Literatura
Retrato do gênio quando jovem

Retrato do gênio quando jovem

Quando era um jovem, no começo de sua trajetória de escritor, durante breve espaço de tempo, Graciliano Ramos trocou de nome. Ele foi R.O e foi também J. Calixto. Com a assinatura de R.O, escreve para o jornal Paraíba do Sul (RJ); já o senhor Calixto assume a autoria de textos publicados em O Índio (AL).

As primeiras crônicas publicadas no jornal do Rio de Janeiro são de 1915. Revelam um autor de apenas 23 anos, com impressionante domínio de sua matéria-prima: está claro, já a partir daquelas linhas iniciais, que o alagoano de Quebrangulo surge praticamente um autor pronto.

É claro que o reconhecimento como um mestre na literatura virá com os quatro romances publicados ao longo da década de 1930  – Caetés, São Bernardo, Angústia e Vidas Secas -, mas todo vigor que vamos encontrar nessas obras é o mesmo do cronista iniciante.

A produção para a imprensa, que expõe esse primeiro Graciliano nas décadas iniciais do século XX, mostra também o ecletismo do autor. Ele escreve sobre tudo, o que nos dá informações valiosas sobre a vida num Brasil que se agitava em busca de novas identidades, um Brasil sacudido por novidades estéticas e transformações políticas.

Personagens do mundo intelectual são alvejados pela ironia implacável do escritor, que desde cedo mostra antipatia por patotas e jargões de qualquer segmento. Da mesma forma, como homem de imprensa, o escritor destila quase sempre o mais puro desprezo aos donos do poder e à política de modo geral.

É dessa época, década de 20 do século passado, o desconcertante texto em que Graciliano menospreza a prática do futebol no país. Segundo ele, muito mais atento à aventura da linguagem do que à ciência da profecia, o esporte britânico não emplacaria por essas bandas. Ao expor as razões que sustentam sua tese, o autor ataca nossas deficiências e aponta um esporte nativo como alternativa ideal ao jogo de bola: a rasteira.

Quanto ao espírito e à carcaça, escreve Graciliano sobre o tipo brasileiro: “Fisicamente falando, somos uma verdadeira miséria. Moles, bambos, murchos, tristes – uma lástima! Pálpebras caídas, beiços caídos, braços caídos, um caimento generalizado que faz de nós o ser desengonçado, bisonho, indolente, com ar de quem repete, desenxabido e encolhido, a frase pulha que se tornou popular: ‘Me deixa’…”

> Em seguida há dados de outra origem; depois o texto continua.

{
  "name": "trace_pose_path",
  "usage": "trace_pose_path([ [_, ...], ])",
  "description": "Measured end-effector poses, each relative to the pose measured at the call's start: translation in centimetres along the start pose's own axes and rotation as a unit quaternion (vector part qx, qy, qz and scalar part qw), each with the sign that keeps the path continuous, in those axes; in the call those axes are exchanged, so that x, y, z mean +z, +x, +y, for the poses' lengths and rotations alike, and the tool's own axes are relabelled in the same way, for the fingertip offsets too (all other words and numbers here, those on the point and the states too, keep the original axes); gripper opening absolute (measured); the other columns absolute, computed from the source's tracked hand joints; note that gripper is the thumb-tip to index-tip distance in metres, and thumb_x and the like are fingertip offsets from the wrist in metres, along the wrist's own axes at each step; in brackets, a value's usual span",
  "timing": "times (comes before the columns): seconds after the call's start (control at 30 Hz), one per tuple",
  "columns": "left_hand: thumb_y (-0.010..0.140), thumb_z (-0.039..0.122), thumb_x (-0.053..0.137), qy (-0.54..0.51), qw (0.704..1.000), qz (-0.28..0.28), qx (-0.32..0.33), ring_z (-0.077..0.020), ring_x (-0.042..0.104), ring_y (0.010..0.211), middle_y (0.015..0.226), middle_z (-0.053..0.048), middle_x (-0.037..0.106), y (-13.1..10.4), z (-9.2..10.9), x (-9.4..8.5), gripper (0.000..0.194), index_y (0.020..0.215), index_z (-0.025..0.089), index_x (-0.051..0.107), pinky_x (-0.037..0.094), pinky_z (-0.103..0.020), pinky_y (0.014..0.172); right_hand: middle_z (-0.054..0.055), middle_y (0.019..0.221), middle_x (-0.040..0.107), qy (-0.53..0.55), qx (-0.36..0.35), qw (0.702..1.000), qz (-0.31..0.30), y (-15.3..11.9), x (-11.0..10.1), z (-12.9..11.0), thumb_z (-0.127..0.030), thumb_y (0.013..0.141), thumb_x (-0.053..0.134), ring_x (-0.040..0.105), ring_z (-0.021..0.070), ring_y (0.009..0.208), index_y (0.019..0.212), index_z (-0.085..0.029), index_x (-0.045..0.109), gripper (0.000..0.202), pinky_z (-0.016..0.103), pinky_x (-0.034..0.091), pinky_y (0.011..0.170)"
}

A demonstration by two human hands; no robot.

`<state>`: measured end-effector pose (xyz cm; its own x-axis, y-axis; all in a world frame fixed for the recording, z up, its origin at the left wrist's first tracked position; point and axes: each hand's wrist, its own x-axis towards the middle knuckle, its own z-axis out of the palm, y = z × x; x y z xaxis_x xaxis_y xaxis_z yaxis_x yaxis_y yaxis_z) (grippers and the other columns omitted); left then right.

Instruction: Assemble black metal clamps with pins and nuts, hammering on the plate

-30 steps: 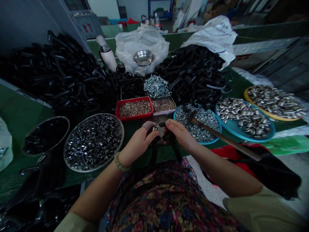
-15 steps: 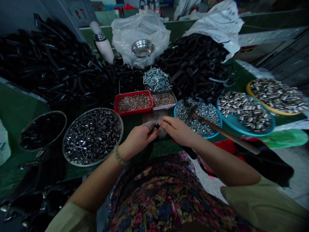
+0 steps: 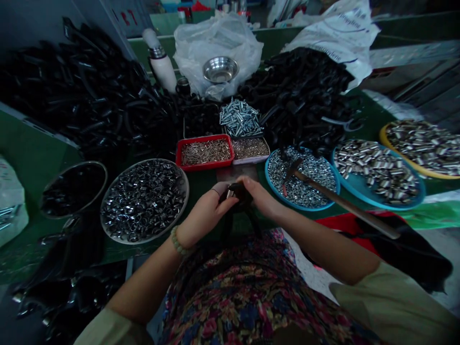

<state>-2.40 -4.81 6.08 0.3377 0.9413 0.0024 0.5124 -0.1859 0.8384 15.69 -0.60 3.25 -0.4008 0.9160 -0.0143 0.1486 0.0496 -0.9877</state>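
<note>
A dark black part (image 3: pixel 243 200) with a shiny spring-like metal coil (image 3: pixel 230 193) at its left end sits between my two hands, close in front of my body. My left hand (image 3: pixel 208 208) is closed on it, with thumb and fingers at the coil end. On the other side my right hand (image 3: pixel 263 197) grips the same part, its fingers mostly hidden behind it. Below the hands, dark curved pieces hang down, too dim to make out. Just beyond lies a grey metal plate (image 3: pixel 237 173) on the green table.
A red tray (image 3: pixel 178 154) of small pins stands ahead, near a pile of screws (image 3: pixel 240 117). A grey round tray (image 3: pixel 186 189) of black rings is at left. A hammer (image 3: pixel 330 195) lies across a blue tray (image 3: pixel 338 184) at right. Black parts (image 3: pixel 302 91) are heaped behind.
The black part has turned between my hands, showing more of its body and the coil. My right hand has tilted, and the long dark end beneath its wrist is out of sight there.
</note>
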Motion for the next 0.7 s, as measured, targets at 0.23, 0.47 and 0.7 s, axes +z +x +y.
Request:
trace_pose_path([
  [0.23, 0.090, 0.017, 0.046, 0.319, 0.942, 0.017, 0.099, -0.0215, 0.055, 0.098, 0.105, -0.008, 0.059, 1.2, 0.0, 1.9, 0.030, 0.120, 0.021, 0.051, 0.045, -0.034, 0.087, 0.018, 0.111, 0.063, -0.593, -0.139, 0.791, -0.061, 14.8, -1.4, -1.0, -0.032, 0.087, 0.054, 0.050, 0.0311, 0.108, 0.099, -0.010, 0.065, 0.027, 0.042, 0.036, 0.089],
  [0.47, 0.089, 0.010, 0.041, 0.330, 0.937, -0.005, 0.114, -0.0192, 0.056, 0.090, 0.098, -0.006, 0.063, 5.1, -2.3, -0.3, 0.034, 0.116, 0.022, 0.058, 0.043, -0.031, 0.086, 0.017, 0.109, 0.066, -0.652, -0.173, 0.729, -0.111, 16.6, 0.0, -0.8, -0.019, 0.088, 0.046, 0.051, 0.0285, 0.104, 0.099, -0.011, 0.065, 0.023, 0.039, 0.033, 0.085],
  [0.7, 0.086, 0.015, 0.050, 0.343, 0.935, 0.075, 0.052, -0.0179, 0.057, 0.095, 0.099, -0.007, 0.066, 13.6, -7.1, -7.2, 0.023, 0.102, 0.011, 0.066, 0.039, -0.028, 0.095, 0.009, 0.088, 0.067, -0.411, -0.117, 0.903, 0.040, 12.5, -2.9, -1.6, -0.022, 0.087, 0.046, 0.057, 0.0190, 0.077, 0.101, -0.013, 0.056, 0.020, 0.030, 0.040, 0.069],
])
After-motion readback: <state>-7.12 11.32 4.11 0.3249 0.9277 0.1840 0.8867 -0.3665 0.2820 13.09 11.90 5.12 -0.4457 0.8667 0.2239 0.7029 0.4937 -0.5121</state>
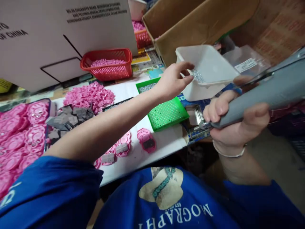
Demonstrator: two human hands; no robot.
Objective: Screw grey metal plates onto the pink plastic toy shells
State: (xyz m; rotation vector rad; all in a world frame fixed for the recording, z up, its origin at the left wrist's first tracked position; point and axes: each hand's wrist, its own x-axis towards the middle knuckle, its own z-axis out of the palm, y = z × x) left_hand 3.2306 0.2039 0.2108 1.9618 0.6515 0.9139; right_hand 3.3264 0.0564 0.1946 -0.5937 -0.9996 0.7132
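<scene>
My left hand [175, 79] reaches over the near left side of a white plastic tub [209, 89], its thumb and fingers apart and curved. Small silvery screws [198, 75] lie inside the tub, just beyond the fingertips. My right hand [235, 124] is wrapped round a thick grey power screwdriver [264, 92], its metal tip pointing left and slightly down. Under my left forearm is a green perforated tray [166, 113] with a heap of tiny silvery parts at its far end. A pink plastic housing with a dark block [146, 140] lies near the table's front edge.
More pink housings [122, 144] lie under my left arm. At left are a dark grey pile [71, 117], a pink parts heap [89, 97] and a tray of housings [35, 136]. A red basket [107, 70], a printed carton [47, 38] and an open cardboard box [186, 25] stand behind.
</scene>
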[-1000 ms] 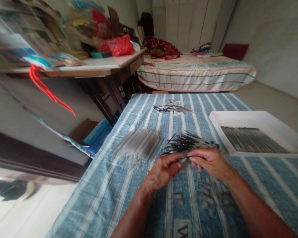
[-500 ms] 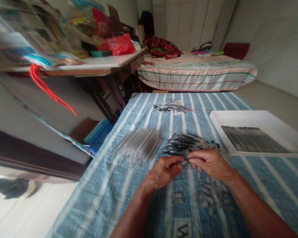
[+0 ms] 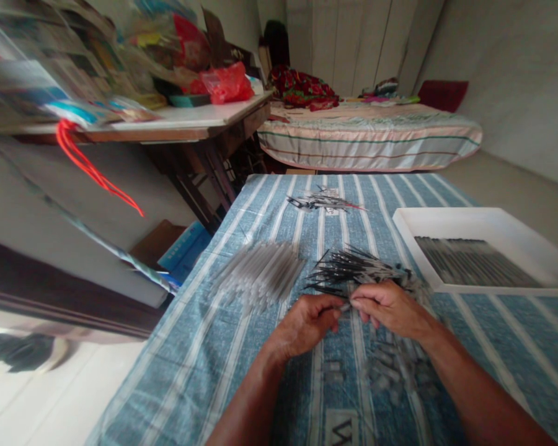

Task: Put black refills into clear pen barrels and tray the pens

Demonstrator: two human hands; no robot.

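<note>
My left hand is closed in a pinch on a small grey tube-like piece, just in front of a pile of thin black-and-grey pen refills. The fingertips of my right hand meet that piece from the other side, pinched together; what they hold is too small to make out. To the left lies a stack of translucent whitish tubes. Under my right forearm, short grey pieces are heaped, with a few more grey pieces nearer the middle.
A white tray on the right holds a row of dark, pen-like sticks. More thin sticks lie at the far end of the striped cloth. A cluttered side table stands left; a bed is behind.
The right fingertips have come slightly closer to the left ones, and the dark thin bit seen between them is now hidden. The piles and tray are unmoved.
</note>
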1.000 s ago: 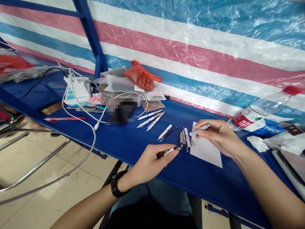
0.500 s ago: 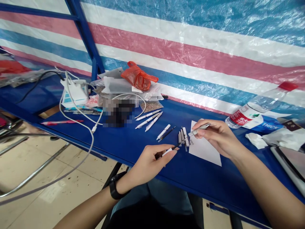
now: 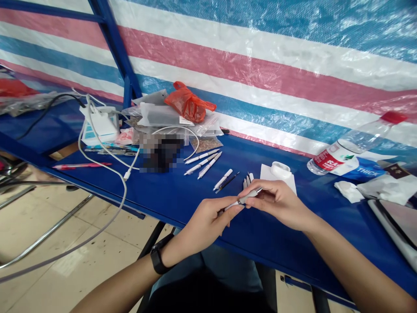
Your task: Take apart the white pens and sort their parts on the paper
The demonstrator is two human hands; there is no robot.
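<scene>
Between the fingers of my left hand (image 3: 208,219) is a white pen barrel (image 3: 231,205). My right hand (image 3: 282,203) pinches the grey-white front piece (image 3: 251,195) of the pen, its metal point toward the upper right. The two pieces meet end to end at a dark joint; whether they are fully joined I cannot tell. Just behind my right hand lie several white pen parts (image 3: 248,179), partly covered by it. Left of them, a white pen barrel (image 3: 223,180) rests beside a dark ink refill (image 3: 230,181). Farther back lie three white pens (image 3: 209,164).
A small white dish (image 3: 280,169) sits on white paper (image 3: 265,172). At right stand a red-capped bottle (image 3: 332,158) and crumpled tissue (image 3: 348,191). Plastic bags, an orange bag (image 3: 189,104) and white cables (image 3: 126,174) lie at back left. The blue table's (image 3: 182,208) front edge is near my lap.
My right hand has moved left and down, bringing the front piece against the barrel in my left hand. The dark refill between them is now covered. The white dish has come into view.
</scene>
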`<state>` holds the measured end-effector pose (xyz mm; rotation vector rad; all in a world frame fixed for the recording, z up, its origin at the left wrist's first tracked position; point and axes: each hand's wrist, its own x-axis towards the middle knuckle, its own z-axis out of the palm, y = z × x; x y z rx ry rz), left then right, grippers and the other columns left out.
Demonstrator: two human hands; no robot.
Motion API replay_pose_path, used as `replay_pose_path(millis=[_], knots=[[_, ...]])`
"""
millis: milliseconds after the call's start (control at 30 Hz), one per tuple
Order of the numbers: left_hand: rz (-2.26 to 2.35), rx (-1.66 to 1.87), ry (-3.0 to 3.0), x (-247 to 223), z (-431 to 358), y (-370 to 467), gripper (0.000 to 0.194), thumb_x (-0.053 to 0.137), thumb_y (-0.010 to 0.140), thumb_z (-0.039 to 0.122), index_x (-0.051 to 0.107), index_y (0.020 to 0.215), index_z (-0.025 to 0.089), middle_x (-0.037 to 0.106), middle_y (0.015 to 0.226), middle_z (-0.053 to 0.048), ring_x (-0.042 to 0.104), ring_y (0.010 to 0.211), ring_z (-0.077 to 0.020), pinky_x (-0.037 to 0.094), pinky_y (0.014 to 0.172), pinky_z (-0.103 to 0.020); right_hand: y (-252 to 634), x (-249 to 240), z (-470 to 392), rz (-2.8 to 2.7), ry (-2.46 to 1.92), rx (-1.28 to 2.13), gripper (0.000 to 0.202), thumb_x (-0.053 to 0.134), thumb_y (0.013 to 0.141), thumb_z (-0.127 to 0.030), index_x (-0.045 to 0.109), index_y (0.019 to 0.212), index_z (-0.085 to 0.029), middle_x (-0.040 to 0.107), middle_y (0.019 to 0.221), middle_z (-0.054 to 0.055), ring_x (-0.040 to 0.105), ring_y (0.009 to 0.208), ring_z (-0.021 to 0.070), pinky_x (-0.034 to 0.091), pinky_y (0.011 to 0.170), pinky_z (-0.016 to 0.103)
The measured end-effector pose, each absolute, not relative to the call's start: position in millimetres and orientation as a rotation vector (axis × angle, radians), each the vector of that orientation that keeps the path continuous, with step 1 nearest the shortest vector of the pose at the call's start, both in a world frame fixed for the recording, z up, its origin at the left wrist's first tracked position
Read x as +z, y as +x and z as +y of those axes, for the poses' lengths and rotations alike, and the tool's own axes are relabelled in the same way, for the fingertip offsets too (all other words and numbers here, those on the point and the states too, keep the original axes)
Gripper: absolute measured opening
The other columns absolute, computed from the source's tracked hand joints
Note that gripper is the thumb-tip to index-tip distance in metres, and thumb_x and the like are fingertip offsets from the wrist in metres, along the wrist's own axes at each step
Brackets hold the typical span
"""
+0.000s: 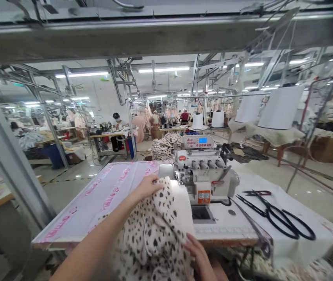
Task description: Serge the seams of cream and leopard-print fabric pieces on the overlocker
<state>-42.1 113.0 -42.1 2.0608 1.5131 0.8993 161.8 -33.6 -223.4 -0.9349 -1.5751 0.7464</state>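
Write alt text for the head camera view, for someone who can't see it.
Two bare hands, left and right, guide black-spotted cream fabric at a white sewing machine. Large black scissors lie to the right; thread cones and other workstations fill the workshop behind.

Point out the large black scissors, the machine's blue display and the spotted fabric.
Large black scissors (269, 207): head view, near the pivot.
Blue display (203, 140): head view, middle of the screen.
Spotted fabric (154, 230): head view, bunched middle.
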Motion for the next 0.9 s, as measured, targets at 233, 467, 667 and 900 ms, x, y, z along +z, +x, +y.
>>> replay_pose_path(millis=[233,467,667,900], knots=[[1.484,1.163,2.095,-35.2,91.3,-41.9,0.019,0.046,0.077,0.034,0.052,0.076,0.016,0.055,0.080,-0.003,0.050,0.079,-0.0161,0.039,0.076,-0.028,150.3,-168.5,0.9,-1.494,-0.873,1.153,0.041,0.053,0.077,-0.047,0.051,0.106,-0.018,0.062,0.086,0.007,0.060,0.081,0.0224,0.048,0.073,0.032],[1.376,1.022,2.126,-18.1,76.0,-13.6,0.024,0.040,0.082,0.040,0.047,0.085,0.018,0.051,0.078,0.001,0.048,0.073,-0.0126,0.038,0.070,-0.023,173.5,-139.3,-21.1,-1.641,-0.893,1.216,0.026,0.046,0.084,-0.040,0.055,0.079,-0.016,0.058,0.076,0.004,0.055,0.077,0.0196,0.045,0.072,0.029],[1.445,0.737,2.144,-29.2,109.5,15.0,0.022,0.047,0.074,0.036,0.050,0.067,0.016,0.049,0.065,0.002,0.044,0.063,-0.0125,0.033,0.061,-0.024,196.5,-155.1,1.8,-1.711,-1.145,0.629,0.016,0.051,0.079,-0.027,0.056,0.067,-0.017,0.049,0.111,0.013,0.043,0.107,0.0289,0.038,0.086,0.040],[1.424,0.483,2.145,-25.4,105.6,8.6,0.016,0.053,0.068,0.032,0.052,0.067,0.016,0.048,0.062,0.003,0.042,0.059,-0.0114,0.032,0.057,-0.022,174.3,-157.0,-14.6,-1.717,-0.785,1.127,0.017,0.057,0.075,-0.028,0.060,0.064,-0.016,0.056,0.078,0.004,0.054,0.076,0.0164,0.042,0.067,0.024]])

Com a mesma pegada, nosso grande escritor dá a receita sobre o tipo de esporte mais adequado ao homem brasileiro: “Reabilitem os esportes regionais, que aí estão abandonados: o porrete, o cachação, a queda de braço, a corrida a pé, tão útil a um cidadão que se dedica ao arriscado ofício de furtar galinhas, a pega de bois, o salto, a cavalhada, e, melhor que tudo, o camba-pé, a rasteira. A rasteira! Este, sim, é o esporte nacional por excelência”.

A Crônica sobre o futebol e outros esportes nacionais foi publicada em 1921, no jornal O Índio, com o pseudônimo J. Calixto. Nessa época, Graciliano voltara a residir em Palmeira dos Índios, depois de alguns anos no Rio de Janeiro.

Os textos aqui comentados estão reunidos em Linhas Tortas, livro publicado pela primeira vez em 1962. Outro conjunto de crônicas do autor recebeu o título de Viventes das Alagoas, publicado em 1961. São duas obras que servem para combater a imagem-clichê do escritor – sempre lembrado como o retratista da seca e da miséria nordestinas –, clichê reiterado nas escolas e na imprensa.

Não é exagero considerar que, no caso de Graciliano, a linguagem de gênio já aparece plenamente aos vinte e poucos anos de vida do autor. Tanto quanto os romances e contos, esses pequenos artigos merecem leitura urgente, hoje e sempre.

Para muitos o maior escritor brasileiro, o alagoano Graciliano Ramos nasceu há 123 anos, em 27 de outubro de 1892. Este texto é uma simples homenagem ao mestre, autor de obras-primas absolutas como o já citado São Bernardo e Memórias do Cárcere.